Prof Cheng pointed to the three cases of transverse myelitis (spinal cord inflammation) that were reported in the AstraZeneca trial. One happened 14 days after the person got the vaccine, another case was thought to be due to pre-existing multiple sclerosis and there was a third case in the non-vaccine group.
There were also cases of anaphylaxis in the UK and US that were only picked up later when people with anaphylaxis had severe allergic reactions after getting the Pfizer vaccine. Those with severe allergies are now being advised not to get the vaccine.
BATCH TESTING OF VACCINES
Batch testing of vaccines to ensure they are of sufficient quality is also important.
“We want to know that there is the correct amount of vaccine in each dose,” he wrote.
“We want to know they are free from contamination. That there are no differences between different batches or those made in different factories. We need to know the shelf life under different conditions.”
He said there were questions about whether the vaccines could be safely used in pregnant or breastfeeding women, and whether they could be given together with other vaccines such as the flu vaccine.
“For COVID vaccines, we have published papers that report that the vaccines appear to be effective and generally safe,” he noted.
“Many people think that published papers are the gold standard in evidence, but they just scrape the surface of what we want to know.”
Regulatory submissions contain much more information, Prof Cheng noted, adding that they run to tens of thousands of pages.
“I’ve read ones in the past that were more than 100,000 pages,” he wrote.
“Ultimately, the question is whether the benefit of using the vaccine outweighs the known risks and the uncertainties.

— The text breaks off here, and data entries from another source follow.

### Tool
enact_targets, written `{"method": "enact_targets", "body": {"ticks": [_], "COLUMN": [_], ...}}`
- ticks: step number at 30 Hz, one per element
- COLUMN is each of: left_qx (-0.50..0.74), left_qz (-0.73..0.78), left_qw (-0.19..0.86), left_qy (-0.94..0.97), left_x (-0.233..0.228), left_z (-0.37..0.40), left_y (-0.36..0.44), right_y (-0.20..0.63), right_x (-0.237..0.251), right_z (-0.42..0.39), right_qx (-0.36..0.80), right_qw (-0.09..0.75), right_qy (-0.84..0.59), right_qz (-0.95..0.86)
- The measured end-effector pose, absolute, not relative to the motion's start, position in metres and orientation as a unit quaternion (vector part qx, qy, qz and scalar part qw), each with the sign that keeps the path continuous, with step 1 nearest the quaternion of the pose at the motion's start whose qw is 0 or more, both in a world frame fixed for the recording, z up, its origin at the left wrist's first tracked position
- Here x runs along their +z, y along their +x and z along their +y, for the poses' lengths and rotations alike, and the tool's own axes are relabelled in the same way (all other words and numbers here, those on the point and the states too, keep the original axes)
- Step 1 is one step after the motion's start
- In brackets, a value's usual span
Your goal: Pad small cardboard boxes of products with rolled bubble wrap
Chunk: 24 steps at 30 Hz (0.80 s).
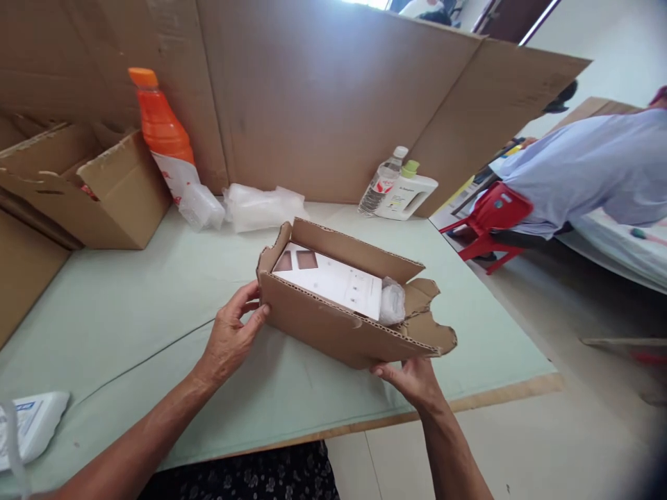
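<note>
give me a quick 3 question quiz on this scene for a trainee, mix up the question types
1. True or false: the open cardboard box is held by both the left hand and the right hand.
2. Multiple choice: what lies inside that box? A) an orange bottle B) a white flat box with a clear plastic bag beside it C) nothing
3. Fill in: the orange bottle stands at the back of the green table, next to a second open ______ box.

Key
1. True: the left hand grips the box's left end, the right hand supports its near right side.
2. B: the white flat box and plastic bag.
3. cardboard
</note>
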<state>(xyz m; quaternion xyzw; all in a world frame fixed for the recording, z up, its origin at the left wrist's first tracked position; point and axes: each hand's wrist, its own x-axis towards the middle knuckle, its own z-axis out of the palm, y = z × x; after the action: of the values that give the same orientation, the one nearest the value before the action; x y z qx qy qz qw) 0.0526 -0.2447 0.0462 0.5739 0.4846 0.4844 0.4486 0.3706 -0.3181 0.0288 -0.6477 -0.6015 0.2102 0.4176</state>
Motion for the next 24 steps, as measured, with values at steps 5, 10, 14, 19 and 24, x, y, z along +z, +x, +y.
{"method": "enact_targets", "body": {"ticks": [5, 10, 14, 19, 24], "left_qx": [0.489, 0.489, 0.434, 0.323, 0.338], "left_qz": [0.493, 0.484, 0.503, 0.488, 0.445], "left_qw": [0.433, 0.432, 0.405, 0.343, 0.236], "left_qy": [0.574, 0.583, 0.628, 0.735, 0.795], "left_x": [0.042, 0.037, 0.027, 0.000, -0.023], "left_z": [-0.241, -0.230, -0.236, -0.261, -0.278], "left_y": [0.063, 0.098, 0.116, 0.101, 0.094], "right_y": [0.378, 0.379, 0.419, 0.506, 0.560], "right_x": [0.028, 0.019, 0.021, 0.030, 0.048], "right_z": [-0.295, -0.298, -0.296, -0.257, -0.198], "right_qx": [0.265, 0.161, 0.090, -0.009, -0.070], "right_qw": [0.404, 0.472, 0.517, 0.556, 0.444], "right_qy": [-0.631, -0.671, -0.690, -0.687, -0.739], "right_qz": [-0.607, -0.549, -0.499, -0.467, -0.502]}}
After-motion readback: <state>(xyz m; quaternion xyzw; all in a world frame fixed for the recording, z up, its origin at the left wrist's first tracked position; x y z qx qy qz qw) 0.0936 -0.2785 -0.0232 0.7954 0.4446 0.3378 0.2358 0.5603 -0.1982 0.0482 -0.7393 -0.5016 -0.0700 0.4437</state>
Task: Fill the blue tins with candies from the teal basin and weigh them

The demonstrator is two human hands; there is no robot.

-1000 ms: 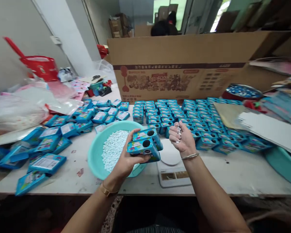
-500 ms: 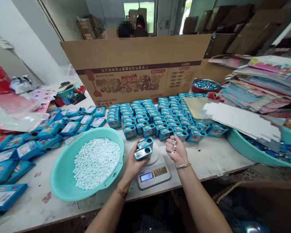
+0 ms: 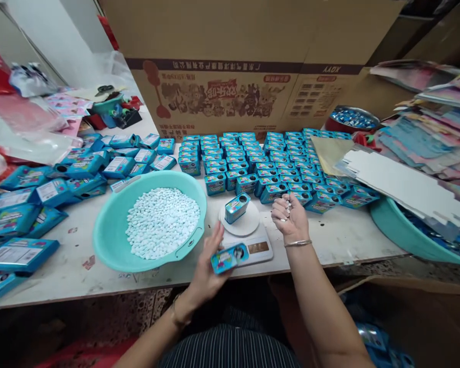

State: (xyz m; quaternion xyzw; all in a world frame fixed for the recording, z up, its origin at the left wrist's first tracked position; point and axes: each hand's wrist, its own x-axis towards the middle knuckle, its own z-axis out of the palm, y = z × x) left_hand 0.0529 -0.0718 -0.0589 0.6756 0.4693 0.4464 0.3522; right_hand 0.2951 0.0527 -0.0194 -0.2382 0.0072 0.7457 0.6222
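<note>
Left hand [image 3: 209,266] grips a small blue printed tin [image 3: 229,257] at lower centre while right hand [image 3: 291,220] cups white tablets [image 3: 287,207] beside another blue tin on the white scale [image 3: 239,207], apparently mid-filling; dropping tablets into that tin seems next.

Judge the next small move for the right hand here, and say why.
Probably the right hand should move over the blue tin standing on the white scale and drop its white tablets in. The tin sits alone on the pan, and that hand is cupped around tablets just beside it. The left hand holds another tin.
</note>
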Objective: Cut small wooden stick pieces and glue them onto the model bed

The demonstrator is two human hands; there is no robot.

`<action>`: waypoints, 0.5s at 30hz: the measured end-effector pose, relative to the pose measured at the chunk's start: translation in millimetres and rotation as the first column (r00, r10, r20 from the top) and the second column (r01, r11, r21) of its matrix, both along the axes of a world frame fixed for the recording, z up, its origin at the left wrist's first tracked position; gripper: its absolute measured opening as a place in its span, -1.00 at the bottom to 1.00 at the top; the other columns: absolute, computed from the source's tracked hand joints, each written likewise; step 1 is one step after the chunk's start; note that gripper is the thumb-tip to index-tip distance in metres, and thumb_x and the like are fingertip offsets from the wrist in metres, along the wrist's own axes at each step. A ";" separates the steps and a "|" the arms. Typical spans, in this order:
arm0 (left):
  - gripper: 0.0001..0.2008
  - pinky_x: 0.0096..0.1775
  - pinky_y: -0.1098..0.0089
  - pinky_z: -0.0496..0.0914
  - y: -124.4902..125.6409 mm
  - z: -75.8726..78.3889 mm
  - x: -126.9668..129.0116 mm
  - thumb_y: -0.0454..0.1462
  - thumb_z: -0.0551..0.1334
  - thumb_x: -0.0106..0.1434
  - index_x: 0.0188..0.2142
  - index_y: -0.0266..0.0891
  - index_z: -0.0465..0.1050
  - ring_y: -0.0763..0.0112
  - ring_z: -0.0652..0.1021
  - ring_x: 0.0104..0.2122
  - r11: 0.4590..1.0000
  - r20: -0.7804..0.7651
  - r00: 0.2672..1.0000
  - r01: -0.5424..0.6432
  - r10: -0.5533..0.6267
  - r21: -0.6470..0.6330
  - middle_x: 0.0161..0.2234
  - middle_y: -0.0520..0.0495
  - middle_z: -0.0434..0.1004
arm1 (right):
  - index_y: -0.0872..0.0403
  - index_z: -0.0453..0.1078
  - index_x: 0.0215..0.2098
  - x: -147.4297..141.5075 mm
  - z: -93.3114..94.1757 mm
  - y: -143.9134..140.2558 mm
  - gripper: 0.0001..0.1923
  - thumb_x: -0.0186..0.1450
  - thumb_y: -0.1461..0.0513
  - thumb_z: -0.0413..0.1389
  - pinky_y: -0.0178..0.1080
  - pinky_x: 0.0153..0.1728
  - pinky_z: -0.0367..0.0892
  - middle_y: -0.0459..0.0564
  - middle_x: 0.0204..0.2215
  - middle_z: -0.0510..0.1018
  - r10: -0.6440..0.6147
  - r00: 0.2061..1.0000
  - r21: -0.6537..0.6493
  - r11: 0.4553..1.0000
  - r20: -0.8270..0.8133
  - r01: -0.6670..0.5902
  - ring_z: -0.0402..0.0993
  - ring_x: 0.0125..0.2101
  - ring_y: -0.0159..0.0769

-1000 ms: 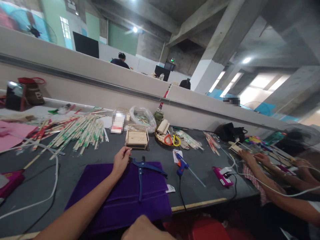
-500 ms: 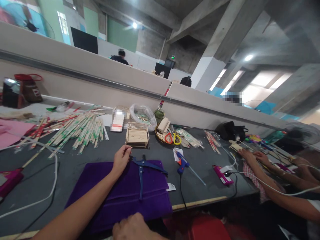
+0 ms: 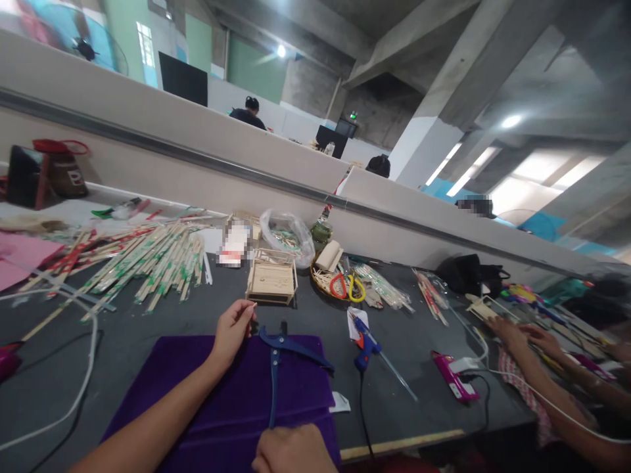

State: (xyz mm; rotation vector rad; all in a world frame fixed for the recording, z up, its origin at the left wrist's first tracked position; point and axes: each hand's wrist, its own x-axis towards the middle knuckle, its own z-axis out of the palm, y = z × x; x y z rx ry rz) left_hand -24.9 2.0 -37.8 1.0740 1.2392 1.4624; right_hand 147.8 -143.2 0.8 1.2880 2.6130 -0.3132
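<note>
Your left hand (image 3: 233,334) pinches a small pale piece (image 3: 254,305) beside the blue cutter (image 3: 279,341); your right hand (image 3: 296,450), by its handle (image 3: 273,401), shows no determinable grip. The wooden model (image 3: 271,281) looks largely assembled; loose sticks (image 3: 158,256) lie unused.

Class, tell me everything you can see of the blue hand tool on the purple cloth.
The blue hand tool looks like painted metal, with pale rivets, a dark part at its head and two spread handles. It lies on the purple cloth, head at the far edge, one handle angled right, the other toward the wearer, its end reaching the right hand in the picture; whether they touch is unclear.
</note>
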 end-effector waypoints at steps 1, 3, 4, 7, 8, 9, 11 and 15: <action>-0.74 -0.62 0.50 0.28 -0.5 0.9 0.0 -0.08 0.24 0.32 -0.28 -0.26 0.45 0.57 0.37 -0.66 1.000 -0.001 1.000 0.001 -0.001 -0.006 -0.54 0.15 0.40 | 0.01 0.46 -0.36 6.0 1.3 3.7 -0.88 0.20 0.14 0.24 -0.29 -0.59 0.17 -0.10 -0.44 0.64 -0.028 0.999 0.022 0.999 -0.034 0.029 0.60 -0.46 -0.23; -0.72 -0.62 0.48 0.28 -1.8 3.6 -0.3 -0.04 0.27 0.26 -0.30 -0.23 0.47 0.54 0.38 -0.66 1.000 -0.010 1.000 -0.006 0.006 -0.014 -0.54 0.13 0.41 | 0.00 0.42 -0.37 17.3 4.5 11.0 -0.92 0.24 0.17 0.19 -0.29 -0.47 0.28 -0.10 -0.43 0.60 -0.129 0.972 0.130 0.979 -0.196 0.156 0.57 -0.41 -0.24; -0.71 -0.61 0.47 0.29 -2.6 5.6 -0.5 -0.03 0.28 0.22 -0.32 -0.21 0.49 0.51 0.38 -0.66 1.000 -0.019 1.000 -0.016 0.016 -0.015 -0.54 0.13 0.41 | 0.00 0.41 -0.33 22.8 6.0 15.3 -0.94 0.27 0.19 0.15 -0.28 -0.39 0.32 -0.08 -0.40 0.58 -0.173 0.936 0.197 0.951 -0.305 0.240 0.55 -0.36 -0.23; -0.73 -0.59 0.43 0.33 -5.3 12.9 -0.6 -0.01 0.33 0.11 -0.38 -0.15 0.56 0.44 0.41 -0.62 0.999 -0.050 0.998 -0.042 0.041 -0.011 -0.51 0.09 0.43 | 0.02 0.35 0.00 38.8 5.7 32.9 -0.75 0.38 0.23 -0.01 -0.16 -0.13 0.36 0.05 -0.15 0.54 -0.214 0.837 0.369 0.823 -0.504 0.432 0.49 -0.15 -0.15; -0.74 -0.59 0.42 0.33 -6.4 15.3 -0.1 -0.01 0.33 0.09 -0.39 -0.14 0.57 0.42 0.41 -0.61 0.999 -0.057 0.998 -0.039 0.038 -0.015 -0.50 0.07 0.45 | 0.03 0.31 0.09 43.8 3.1 40.0 -0.69 0.39 0.24 -0.04 -0.10 -0.11 0.36 0.09 -0.09 0.52 -0.223 0.840 0.412 0.791 -0.494 0.452 0.47 -0.10 -0.10; -0.74 -0.60 0.42 0.33 -7.4 17.3 0.6 -0.01 0.34 0.08 -0.39 -0.13 0.58 0.40 0.41 -0.61 0.999 -0.061 0.998 -0.032 0.031 -0.025 -0.50 0.06 0.46 | 0.05 0.29 0.13 48.7 -0.8 47.0 -0.65 0.39 0.26 -0.05 -0.07 -0.12 0.36 0.12 -0.05 0.52 -0.245 0.851 0.442 0.769 -0.465 0.463 0.46 -0.08 -0.06; -0.74 -0.62 0.42 0.32 -9.3 20.0 2.7 -0.01 0.34 0.07 -0.39 -0.12 0.59 0.40 0.40 -0.64 0.998 -0.057 0.998 -0.014 0.011 -0.057 -0.56 0.07 0.44 | 0.06 0.31 0.13 57.9 -11.0 59.2 -0.63 0.37 0.29 -0.03 -0.05 -0.18 0.38 0.12 -0.06 0.55 -0.268 0.874 0.457 0.769 -0.405 0.448 0.48 -0.10 -0.02; -0.71 -0.62 0.42 0.32 -10.5 18.9 6.1 0.02 0.32 0.09 -0.36 -0.13 0.58 0.42 0.37 -0.68 0.991 -0.015 1.000 0.012 -0.015 -0.130 -0.65 0.14 0.35 | 0.05 0.34 0.13 68.0 -31.9 67.4 -0.62 0.36 0.18 0.08 -0.06 -0.18 0.42 0.10 -0.05 0.58 -0.283 0.890 0.388 0.822 -0.359 0.418 0.51 -0.12 -0.02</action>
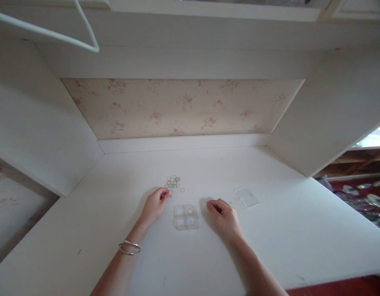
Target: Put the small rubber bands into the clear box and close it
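My left hand [155,204] is pinched at the near edge of a loose pile of thin rings [173,181], with one small ring [171,192] at its fingertips. Another ring [182,190] lies apart, just right of the pile. Between my hands stands a clear plastic box [186,227] divided into several compartments. A yellowish ring [190,211] sits in its far right compartment. My right hand [222,214] rests on the table right of the box, fingers curled closed, and nothing shows in them.
A flat clear lid [247,197] lies on the white tabletop [131,172] beyond my right hand. White side panels and a wallpapered back wall enclose the table. A white cable [85,45] hangs at the upper left. Shiny round items [359,193] are beyond the right edge.
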The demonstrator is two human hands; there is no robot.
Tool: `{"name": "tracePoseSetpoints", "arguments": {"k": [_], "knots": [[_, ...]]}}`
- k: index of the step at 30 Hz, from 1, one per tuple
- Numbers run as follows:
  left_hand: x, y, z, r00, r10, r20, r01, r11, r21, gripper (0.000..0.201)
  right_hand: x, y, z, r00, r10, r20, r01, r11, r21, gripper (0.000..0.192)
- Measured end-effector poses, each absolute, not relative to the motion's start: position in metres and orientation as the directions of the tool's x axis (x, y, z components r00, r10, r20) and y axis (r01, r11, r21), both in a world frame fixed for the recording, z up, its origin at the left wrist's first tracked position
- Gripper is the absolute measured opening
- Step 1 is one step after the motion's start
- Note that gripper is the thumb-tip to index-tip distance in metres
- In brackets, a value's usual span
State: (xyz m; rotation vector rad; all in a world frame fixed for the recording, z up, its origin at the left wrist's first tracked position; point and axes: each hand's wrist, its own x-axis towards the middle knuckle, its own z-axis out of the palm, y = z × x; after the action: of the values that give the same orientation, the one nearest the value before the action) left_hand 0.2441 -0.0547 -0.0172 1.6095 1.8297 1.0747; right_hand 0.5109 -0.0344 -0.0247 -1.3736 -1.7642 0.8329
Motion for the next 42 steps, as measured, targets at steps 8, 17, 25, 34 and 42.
{"name": "tracePoseSetpoints", "arguments": {"k": [8,17,25,34,42], "knots": [[0.245,-0.055,-0.021,-0.219,0.969,0.117,0.481,0.002,0.876,0.035,0.511,-0.034,-0.024,-0.154,0.974,0.167,0.49,0.222,-0.843,0.034],[0.249,-0.06,-0.013,-0.239,0.963,0.121,0.518,0.021,0.855,0.037,0.511,-0.036,-0.019,-0.156,0.973,0.169,0.484,0.225,-0.846,0.032],[0.256,-0.065,-0.005,-0.181,0.964,0.193,0.542,-0.066,0.838,0.029,0.51,-0.036,-0.019,-0.159,0.973,0.166,0.503,0.225,-0.835,0.031],[0.261,-0.066,0.001,-0.125,0.96,0.249,0.552,-0.141,0.821,0.027,0.511,-0.035,-0.022,-0.157,0.975,0.158,0.513,0.218,-0.831,0.03],[0.267,-0.072,0.004,-0.177,0.975,0.136,0.479,-0.036,0.877,0.031,0.511,-0.035,-0.022,-0.162,0.97,0.181,0.511,0.24,-0.826,0.031]]}}
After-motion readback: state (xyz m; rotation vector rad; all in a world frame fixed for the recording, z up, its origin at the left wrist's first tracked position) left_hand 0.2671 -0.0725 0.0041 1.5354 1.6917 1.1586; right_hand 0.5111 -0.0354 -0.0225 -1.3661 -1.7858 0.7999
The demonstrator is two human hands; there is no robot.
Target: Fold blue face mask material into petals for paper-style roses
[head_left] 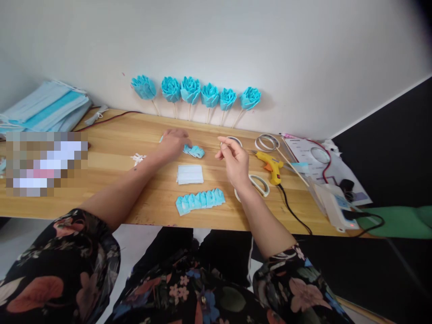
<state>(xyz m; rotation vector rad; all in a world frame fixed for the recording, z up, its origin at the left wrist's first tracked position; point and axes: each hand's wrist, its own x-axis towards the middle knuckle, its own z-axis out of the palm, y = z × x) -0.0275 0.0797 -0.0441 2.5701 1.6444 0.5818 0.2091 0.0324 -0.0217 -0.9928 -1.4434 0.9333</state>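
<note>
My left hand [173,141] rests palm down on the wooden table [114,135], its fingers on a small bunch of folded blue petals [195,151]. My right hand [234,161] hovers a little to the right, thumb and forefinger pinched together on what looks like a thin stick; I cannot tell for sure. Between and below my hands lie a white folded mask piece [190,174] and a row of folded blue petals [200,200]. Several finished blue fabric roses [191,90] on sticks lean against the wall.
A yellow glue gun [272,164] with a black cord, white scissors [259,184], tape rings [266,142], papers [320,157] and a white power strip [334,208] lie at the right. A stack of blue masks [47,108] sits far left. White scraps [137,158] lie near my left wrist.
</note>
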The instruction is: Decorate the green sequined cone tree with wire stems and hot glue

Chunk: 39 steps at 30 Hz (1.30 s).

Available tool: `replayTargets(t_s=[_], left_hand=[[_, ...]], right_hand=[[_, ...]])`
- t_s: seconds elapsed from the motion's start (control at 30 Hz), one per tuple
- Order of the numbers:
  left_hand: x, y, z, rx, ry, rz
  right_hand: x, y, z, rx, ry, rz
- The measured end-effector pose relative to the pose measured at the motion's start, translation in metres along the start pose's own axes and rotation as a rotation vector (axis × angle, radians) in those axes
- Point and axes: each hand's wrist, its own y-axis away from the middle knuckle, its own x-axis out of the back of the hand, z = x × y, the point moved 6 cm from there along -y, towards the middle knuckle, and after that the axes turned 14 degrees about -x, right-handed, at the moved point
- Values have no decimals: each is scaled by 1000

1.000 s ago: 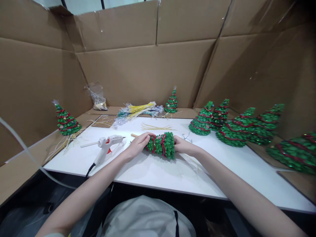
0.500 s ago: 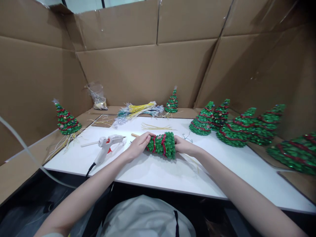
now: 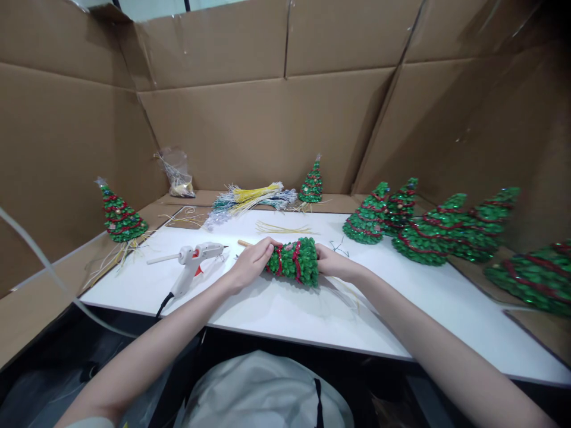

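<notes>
A small green Christmas tree [image 3: 300, 263] with red garland lies on its side just over the white board [image 3: 276, 315], its base facing right. My left hand [image 3: 255, 261] is wrapped round its narrow upper part. At the open base sits my right hand [image 3: 329, 261], its fingers partly inside and hidden, so what they grip does not show. Pale wires [image 3: 350, 297] trail below my right wrist. A thin wooden stick [image 3: 244, 243] lies behind my left hand. Left of that hand rests a white glue gun [image 3: 194, 264] with a glue stick in its back.
Several decorated trees [image 3: 422, 241] stand along the right side. Single trees stand at the left [image 3: 121, 217] and at the back [image 3: 311, 185]. Bundled yellow and white wires [image 3: 254, 196] lie at the back near a plastic bag [image 3: 177, 175]. Cardboard walls [image 3: 250, 131] enclose the board.
Almost nothing differs. The view has shifted very slightly; both hands keep the same hold on the tree.
</notes>
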Motion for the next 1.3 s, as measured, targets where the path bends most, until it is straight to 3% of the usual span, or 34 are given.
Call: replayTargets(t_s=[1.3], left_hand=[[-2, 0, 8, 14, -118, -56]], right_hand=[[1, -2, 2, 33, 0, 28]])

“Countries where there are hundreds or thousands of deaths each day are clearly willing to tolerate some uncertainty to prevent this, and this is appropriate,” he said.
However, Prof Cheng noted that some agencies including the US Food and Drug Administration had only issued “temporary” approvals or “emergency use authorisation” reflecting that not all the data is available yet.
“We’re in a different position in Australia – even with the current situation in NSW and Victoria, we can afford to wait for the TGA to do its job and make sure we’re getting a safe, effective and quality vaccine.”